PROBLEM DETAILS: Every line containing the word "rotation" is to be copied from the data below.

RECORDS:
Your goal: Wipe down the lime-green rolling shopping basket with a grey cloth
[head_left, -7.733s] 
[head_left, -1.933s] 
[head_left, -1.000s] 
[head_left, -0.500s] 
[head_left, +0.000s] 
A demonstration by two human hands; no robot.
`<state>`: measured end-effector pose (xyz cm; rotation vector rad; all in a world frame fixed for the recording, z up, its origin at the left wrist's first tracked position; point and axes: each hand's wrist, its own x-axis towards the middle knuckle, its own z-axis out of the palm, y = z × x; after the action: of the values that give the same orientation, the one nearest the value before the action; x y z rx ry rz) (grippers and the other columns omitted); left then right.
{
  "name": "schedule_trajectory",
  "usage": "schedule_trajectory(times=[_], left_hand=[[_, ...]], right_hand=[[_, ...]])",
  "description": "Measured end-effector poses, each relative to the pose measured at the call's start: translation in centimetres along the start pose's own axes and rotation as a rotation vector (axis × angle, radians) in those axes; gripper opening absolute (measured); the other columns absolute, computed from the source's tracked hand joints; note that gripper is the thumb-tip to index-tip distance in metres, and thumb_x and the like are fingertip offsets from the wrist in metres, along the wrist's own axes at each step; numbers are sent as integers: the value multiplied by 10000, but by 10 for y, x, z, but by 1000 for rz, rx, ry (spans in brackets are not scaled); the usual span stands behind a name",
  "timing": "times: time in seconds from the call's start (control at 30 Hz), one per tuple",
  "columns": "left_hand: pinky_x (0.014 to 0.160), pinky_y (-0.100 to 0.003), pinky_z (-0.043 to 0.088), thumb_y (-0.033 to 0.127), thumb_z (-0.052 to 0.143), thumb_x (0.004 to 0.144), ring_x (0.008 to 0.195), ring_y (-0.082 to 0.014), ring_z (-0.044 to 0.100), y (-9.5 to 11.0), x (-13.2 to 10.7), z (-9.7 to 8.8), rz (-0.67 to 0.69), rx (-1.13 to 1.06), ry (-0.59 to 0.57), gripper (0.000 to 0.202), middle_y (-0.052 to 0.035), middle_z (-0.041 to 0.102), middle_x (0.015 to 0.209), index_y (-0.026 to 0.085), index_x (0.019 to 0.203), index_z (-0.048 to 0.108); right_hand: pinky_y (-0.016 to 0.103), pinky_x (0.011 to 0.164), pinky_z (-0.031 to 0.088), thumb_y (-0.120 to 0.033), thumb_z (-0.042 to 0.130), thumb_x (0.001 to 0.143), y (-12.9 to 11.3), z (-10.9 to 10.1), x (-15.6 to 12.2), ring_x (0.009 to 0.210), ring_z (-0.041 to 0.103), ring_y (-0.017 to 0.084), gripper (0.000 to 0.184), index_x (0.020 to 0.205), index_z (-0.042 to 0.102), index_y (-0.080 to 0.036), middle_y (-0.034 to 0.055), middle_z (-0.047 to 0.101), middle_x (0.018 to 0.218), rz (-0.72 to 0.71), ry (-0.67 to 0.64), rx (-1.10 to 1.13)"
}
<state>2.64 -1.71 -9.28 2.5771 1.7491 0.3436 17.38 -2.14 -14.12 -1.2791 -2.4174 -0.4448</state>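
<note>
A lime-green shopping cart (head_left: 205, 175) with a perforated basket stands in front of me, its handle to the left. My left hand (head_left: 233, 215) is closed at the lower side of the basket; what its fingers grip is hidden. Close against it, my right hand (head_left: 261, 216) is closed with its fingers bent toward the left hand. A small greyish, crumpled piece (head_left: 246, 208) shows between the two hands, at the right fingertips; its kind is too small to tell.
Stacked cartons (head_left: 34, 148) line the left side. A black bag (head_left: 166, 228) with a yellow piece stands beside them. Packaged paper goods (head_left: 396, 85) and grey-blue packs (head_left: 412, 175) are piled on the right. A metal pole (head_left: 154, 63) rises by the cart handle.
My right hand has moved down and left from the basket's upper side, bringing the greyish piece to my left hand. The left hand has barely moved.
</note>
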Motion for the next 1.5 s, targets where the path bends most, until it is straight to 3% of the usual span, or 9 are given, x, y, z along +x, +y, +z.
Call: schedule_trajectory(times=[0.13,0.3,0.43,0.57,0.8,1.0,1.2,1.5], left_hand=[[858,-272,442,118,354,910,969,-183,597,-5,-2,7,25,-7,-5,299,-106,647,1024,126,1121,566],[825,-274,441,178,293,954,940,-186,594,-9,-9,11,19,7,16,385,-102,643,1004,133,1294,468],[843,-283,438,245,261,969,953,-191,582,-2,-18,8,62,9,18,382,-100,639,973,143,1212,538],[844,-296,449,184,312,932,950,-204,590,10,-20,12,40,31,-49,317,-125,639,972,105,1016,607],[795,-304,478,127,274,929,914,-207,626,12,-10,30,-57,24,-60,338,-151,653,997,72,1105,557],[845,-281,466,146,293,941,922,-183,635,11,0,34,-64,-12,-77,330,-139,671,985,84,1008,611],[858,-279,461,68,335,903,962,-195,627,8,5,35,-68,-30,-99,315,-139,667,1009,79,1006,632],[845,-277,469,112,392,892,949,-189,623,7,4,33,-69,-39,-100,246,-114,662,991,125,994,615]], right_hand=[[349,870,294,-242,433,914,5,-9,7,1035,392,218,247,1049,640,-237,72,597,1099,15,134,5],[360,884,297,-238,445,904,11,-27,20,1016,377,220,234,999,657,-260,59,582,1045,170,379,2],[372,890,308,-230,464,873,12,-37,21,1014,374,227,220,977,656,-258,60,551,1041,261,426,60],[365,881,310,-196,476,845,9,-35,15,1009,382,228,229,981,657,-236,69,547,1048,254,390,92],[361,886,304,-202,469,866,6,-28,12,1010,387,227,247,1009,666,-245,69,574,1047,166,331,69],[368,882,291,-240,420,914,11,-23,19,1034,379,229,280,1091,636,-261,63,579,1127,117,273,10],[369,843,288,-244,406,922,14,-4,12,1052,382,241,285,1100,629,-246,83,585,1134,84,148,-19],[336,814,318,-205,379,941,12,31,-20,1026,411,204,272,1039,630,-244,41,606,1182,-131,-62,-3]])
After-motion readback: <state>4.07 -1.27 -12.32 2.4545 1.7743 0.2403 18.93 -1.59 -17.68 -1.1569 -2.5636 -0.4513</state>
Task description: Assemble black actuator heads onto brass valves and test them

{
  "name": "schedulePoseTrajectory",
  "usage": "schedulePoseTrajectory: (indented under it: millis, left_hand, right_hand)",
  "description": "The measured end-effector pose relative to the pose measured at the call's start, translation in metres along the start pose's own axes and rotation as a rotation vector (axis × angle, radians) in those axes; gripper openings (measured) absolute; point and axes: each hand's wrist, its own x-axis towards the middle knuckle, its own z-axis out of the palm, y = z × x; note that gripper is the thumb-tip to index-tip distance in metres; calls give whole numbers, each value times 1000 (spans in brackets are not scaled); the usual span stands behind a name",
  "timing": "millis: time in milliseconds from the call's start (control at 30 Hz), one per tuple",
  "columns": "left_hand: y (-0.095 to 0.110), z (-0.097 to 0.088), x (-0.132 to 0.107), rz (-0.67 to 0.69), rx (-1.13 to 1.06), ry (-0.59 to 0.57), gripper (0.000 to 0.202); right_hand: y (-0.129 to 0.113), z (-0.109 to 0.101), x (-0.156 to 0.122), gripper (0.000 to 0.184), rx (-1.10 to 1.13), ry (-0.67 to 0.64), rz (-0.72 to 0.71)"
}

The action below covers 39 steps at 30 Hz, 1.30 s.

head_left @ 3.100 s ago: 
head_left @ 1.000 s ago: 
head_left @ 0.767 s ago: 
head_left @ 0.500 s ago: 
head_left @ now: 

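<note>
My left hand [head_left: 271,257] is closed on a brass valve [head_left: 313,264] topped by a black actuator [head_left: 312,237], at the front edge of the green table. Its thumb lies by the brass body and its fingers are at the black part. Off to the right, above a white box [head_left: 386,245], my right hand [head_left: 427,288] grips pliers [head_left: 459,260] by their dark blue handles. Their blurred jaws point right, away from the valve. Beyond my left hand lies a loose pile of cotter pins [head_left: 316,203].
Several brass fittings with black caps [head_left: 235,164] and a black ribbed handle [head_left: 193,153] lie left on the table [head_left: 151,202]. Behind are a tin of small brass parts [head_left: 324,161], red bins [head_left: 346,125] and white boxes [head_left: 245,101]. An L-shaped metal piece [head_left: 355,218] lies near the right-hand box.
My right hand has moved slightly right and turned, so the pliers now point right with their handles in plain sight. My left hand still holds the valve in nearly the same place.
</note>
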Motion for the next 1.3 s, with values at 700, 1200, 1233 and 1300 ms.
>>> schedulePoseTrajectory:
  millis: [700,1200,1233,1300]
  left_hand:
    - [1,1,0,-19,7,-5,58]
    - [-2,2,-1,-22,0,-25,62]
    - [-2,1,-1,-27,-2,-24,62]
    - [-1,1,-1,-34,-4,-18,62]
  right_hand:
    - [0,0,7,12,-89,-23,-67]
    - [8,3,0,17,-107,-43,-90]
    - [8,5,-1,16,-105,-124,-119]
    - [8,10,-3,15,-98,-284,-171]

RESPONSE:
`<state>`: measured end-effector pose (xyz cm; rotation vector rad; all in a world frame fixed for the recording, z up, its origin at the left wrist's first tracked position; point and axes: each hand's wrist, its own x-axis towards the middle knuckle, its own z-axis out of the palm, y = z × x; after the action: of the values that give the same orientation, the one nearest the value before the action; x y z rx ry rz) (grippers and the other columns omitted); left then right.
  "description": "Measured end-effector poses, each relative to the pose measured at the call's start: translation in centimetres along the start pose's own axes and rotation as a rotation vector (axis × angle, radians) in those axes; gripper opening absolute (measured); the other columns absolute, computed from the source's tracked hand joints; note that gripper is the thumb-tip to index-tip distance in metres, and thumb_x and the like are fingertip offsets from the wrist in metres, along the wrist's own axes at each step; numbers are sent as integers: the value multiplied by 10000, but by 10 for y, x, z, but by 1000 for rz, rx, ry (spans in brackets are not scaled); the usual span stands behind a name",
  "description": "The measured end-effector pose relative to the pose measured at the call's start, translation in metres along the start pose's own axes and rotation as a rotation vector (axis × angle, radians) in those axes; gripper openings (measured) absolute; point and axes: each hand's wrist, its own x-axis towards the middle knuckle, its own z-axis out of the palm, y = z × x; note that gripper is the thumb-tip to index-tip distance in metres; calls give whole numbers, each value times 1000 (spans in brackets are not scaled); the usual span stands behind a name",

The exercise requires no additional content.